> [Problem statement] Using the data below, count the lines where "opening" appears, and answer with the number alone.

> [Data below]
========

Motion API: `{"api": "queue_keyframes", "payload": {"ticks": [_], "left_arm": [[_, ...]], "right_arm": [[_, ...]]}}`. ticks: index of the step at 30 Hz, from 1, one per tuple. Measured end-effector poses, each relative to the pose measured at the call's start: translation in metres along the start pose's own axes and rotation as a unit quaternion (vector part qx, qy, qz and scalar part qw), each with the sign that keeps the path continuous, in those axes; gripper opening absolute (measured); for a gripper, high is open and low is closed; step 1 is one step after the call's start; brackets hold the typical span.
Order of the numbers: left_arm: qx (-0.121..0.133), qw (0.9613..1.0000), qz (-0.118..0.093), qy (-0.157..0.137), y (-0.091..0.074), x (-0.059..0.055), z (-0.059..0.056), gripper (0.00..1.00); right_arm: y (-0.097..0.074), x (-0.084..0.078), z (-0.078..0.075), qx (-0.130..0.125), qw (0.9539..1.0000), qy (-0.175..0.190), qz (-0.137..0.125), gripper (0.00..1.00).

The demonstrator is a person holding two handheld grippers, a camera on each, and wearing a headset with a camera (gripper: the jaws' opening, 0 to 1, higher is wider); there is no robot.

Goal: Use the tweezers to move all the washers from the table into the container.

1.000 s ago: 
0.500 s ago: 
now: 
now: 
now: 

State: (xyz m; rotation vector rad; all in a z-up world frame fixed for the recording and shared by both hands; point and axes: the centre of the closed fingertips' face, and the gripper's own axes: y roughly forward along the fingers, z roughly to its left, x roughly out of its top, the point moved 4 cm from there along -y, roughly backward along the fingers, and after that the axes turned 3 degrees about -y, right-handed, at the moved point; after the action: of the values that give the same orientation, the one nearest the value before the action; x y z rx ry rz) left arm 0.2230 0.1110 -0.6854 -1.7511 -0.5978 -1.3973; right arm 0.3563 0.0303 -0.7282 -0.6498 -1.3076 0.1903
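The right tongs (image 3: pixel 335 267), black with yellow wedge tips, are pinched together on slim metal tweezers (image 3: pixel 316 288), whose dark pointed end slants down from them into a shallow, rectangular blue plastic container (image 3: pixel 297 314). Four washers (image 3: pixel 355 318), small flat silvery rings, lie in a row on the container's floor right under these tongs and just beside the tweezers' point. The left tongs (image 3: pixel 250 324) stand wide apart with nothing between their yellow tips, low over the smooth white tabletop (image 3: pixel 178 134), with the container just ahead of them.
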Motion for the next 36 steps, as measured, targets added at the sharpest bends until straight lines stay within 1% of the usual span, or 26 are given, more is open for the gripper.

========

> [Written response] 2